*INSTRUCTIONS FOR THE TASK*: In the material below, find each line with the word "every" and list it.

*DATA FOR THIS EXERCISE*:
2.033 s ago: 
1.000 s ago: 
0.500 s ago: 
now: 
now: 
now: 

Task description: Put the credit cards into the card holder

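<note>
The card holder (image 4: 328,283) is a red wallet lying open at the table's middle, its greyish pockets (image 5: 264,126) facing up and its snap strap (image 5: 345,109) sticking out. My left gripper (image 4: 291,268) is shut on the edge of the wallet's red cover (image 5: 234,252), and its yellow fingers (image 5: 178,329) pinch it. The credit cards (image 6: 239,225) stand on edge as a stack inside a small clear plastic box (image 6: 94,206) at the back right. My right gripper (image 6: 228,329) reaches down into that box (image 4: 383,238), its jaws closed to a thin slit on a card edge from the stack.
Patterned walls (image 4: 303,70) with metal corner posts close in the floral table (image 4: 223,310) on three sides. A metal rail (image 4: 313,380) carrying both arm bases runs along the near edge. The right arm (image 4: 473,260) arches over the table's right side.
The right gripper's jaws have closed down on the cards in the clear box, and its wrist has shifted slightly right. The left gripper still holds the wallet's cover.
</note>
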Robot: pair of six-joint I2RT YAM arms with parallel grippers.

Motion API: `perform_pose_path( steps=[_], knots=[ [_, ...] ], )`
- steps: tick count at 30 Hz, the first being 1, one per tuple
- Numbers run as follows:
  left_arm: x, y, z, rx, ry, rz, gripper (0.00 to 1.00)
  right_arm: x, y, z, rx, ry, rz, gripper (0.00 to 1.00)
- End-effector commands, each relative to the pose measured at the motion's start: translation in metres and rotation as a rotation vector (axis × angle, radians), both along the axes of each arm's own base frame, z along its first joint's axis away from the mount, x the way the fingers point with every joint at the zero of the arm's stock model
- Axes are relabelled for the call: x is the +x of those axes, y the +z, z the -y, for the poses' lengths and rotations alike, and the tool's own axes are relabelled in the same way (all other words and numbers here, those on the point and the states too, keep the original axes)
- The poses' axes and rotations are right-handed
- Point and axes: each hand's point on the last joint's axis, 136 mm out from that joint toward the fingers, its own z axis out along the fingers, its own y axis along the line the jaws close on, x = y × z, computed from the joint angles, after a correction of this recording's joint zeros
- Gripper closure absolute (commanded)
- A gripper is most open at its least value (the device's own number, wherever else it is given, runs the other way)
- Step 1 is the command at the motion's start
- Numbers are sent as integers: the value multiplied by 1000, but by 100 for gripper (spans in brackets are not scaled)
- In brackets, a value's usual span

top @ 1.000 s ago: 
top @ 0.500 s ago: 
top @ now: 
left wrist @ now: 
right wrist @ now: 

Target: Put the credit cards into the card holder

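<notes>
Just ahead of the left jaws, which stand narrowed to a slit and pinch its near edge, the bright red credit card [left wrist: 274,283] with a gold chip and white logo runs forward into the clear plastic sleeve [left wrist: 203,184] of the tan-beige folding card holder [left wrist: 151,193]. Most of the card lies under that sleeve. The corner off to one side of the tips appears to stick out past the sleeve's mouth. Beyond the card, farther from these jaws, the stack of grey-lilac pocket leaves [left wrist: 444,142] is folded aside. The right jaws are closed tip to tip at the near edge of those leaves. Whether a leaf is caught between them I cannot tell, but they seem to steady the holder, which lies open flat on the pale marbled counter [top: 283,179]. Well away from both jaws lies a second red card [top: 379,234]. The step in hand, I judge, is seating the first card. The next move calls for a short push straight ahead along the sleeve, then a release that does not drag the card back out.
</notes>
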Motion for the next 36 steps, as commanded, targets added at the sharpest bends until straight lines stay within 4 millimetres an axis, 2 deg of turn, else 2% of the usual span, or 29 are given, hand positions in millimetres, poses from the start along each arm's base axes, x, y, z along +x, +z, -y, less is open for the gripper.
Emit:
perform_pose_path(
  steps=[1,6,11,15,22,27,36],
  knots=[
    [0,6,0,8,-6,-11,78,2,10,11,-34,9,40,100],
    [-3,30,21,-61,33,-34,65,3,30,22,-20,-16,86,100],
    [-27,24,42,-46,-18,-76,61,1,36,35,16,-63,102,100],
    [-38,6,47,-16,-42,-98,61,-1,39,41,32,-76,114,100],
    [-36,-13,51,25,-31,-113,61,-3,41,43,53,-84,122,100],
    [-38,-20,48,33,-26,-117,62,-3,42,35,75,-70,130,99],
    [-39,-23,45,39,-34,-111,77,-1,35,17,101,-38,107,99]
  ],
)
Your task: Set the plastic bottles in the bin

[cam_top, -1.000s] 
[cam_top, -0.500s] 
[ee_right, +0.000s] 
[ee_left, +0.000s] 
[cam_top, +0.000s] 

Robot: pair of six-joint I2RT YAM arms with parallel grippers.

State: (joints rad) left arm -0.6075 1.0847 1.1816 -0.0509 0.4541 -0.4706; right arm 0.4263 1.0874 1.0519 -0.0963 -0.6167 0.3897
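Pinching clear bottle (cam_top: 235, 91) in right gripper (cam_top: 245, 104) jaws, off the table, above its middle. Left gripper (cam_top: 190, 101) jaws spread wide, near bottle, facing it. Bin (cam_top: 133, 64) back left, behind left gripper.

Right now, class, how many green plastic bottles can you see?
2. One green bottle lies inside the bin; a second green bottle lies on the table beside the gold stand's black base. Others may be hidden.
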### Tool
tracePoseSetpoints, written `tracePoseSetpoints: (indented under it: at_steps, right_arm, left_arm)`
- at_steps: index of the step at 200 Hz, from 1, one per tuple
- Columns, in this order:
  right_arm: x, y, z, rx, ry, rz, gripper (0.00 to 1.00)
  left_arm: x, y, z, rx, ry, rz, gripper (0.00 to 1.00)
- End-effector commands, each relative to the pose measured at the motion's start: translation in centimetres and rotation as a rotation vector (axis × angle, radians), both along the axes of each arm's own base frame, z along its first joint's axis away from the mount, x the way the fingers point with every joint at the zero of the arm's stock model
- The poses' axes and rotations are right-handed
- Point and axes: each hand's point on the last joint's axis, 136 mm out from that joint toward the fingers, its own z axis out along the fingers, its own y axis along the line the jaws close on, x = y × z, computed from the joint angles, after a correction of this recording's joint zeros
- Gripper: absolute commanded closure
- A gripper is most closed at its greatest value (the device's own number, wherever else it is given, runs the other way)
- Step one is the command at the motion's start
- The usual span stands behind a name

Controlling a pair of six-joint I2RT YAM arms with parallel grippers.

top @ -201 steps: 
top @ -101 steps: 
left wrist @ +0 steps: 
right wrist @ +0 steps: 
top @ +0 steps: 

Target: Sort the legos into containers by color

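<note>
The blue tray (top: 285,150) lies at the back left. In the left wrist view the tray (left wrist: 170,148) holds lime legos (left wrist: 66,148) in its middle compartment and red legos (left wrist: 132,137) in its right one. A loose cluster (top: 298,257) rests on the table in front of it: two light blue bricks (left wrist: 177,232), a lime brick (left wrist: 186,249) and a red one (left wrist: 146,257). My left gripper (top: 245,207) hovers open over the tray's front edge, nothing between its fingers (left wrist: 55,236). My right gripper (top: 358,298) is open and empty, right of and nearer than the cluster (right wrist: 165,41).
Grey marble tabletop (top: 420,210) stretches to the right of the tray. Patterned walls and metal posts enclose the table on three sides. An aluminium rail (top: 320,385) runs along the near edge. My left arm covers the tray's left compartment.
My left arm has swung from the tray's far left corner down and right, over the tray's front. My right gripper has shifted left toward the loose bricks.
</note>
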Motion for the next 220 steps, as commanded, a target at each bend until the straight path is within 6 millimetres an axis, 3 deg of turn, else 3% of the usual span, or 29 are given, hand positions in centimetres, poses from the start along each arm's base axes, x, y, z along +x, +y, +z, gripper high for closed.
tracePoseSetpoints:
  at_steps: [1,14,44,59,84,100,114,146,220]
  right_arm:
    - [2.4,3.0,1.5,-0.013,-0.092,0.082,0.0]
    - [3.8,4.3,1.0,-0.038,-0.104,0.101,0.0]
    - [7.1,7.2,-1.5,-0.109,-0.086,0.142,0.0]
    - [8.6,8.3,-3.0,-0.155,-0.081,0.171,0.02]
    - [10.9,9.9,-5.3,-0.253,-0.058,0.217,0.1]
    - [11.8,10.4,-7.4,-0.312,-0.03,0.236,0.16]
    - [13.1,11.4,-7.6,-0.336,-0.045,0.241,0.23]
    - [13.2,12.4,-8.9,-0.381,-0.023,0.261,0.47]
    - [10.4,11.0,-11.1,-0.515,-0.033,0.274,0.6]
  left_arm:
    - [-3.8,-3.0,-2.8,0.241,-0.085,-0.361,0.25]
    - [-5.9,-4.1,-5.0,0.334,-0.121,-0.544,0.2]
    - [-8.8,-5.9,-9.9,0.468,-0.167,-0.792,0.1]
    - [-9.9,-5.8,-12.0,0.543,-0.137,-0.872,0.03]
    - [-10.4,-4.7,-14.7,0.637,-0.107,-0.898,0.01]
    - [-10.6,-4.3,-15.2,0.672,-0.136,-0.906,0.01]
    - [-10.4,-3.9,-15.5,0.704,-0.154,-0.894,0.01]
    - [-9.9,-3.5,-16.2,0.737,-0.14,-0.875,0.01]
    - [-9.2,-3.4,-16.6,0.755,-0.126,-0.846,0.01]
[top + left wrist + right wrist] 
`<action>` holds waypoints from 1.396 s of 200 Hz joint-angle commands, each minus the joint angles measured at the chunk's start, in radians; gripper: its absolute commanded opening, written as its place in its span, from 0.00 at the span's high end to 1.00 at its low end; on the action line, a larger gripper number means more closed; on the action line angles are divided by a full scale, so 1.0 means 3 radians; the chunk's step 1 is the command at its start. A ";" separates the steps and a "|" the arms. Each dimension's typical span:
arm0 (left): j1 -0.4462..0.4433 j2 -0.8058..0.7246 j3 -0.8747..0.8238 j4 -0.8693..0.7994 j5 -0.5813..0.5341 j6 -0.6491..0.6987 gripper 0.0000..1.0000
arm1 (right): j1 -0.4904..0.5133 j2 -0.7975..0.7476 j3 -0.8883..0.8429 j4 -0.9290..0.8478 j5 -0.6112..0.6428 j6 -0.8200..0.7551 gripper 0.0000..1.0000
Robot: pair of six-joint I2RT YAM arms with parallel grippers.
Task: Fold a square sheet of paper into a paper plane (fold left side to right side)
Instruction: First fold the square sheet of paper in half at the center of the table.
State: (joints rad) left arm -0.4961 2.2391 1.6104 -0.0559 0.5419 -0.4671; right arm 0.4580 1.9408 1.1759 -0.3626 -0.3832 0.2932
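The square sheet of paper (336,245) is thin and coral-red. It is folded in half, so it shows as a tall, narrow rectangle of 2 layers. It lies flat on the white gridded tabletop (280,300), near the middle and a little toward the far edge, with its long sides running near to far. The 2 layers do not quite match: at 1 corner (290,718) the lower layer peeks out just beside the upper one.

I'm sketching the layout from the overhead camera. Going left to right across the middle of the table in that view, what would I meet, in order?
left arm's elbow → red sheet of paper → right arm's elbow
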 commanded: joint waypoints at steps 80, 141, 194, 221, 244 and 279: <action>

*WRITTEN REPLY*:
- End-effector commands, each relative to the pose measured at the motion's start: translation in metres and rotation as a rotation vector (axis × angle, radians), both along the axes of each arm's own base frame, z along its first joint's axis away from the mount, x the way the fingers point with every joint at the zero of the arm's stock model
- End-effector commands, each relative to the pose measured at the motion's start: translation in centimetres and rotation as a rotation vector (axis × angle, radians), both along the axes of each arm's own base frame, z along its first joint's axis away from the mount, x the way the fingers point with every joint at the zero of the arm's stock model

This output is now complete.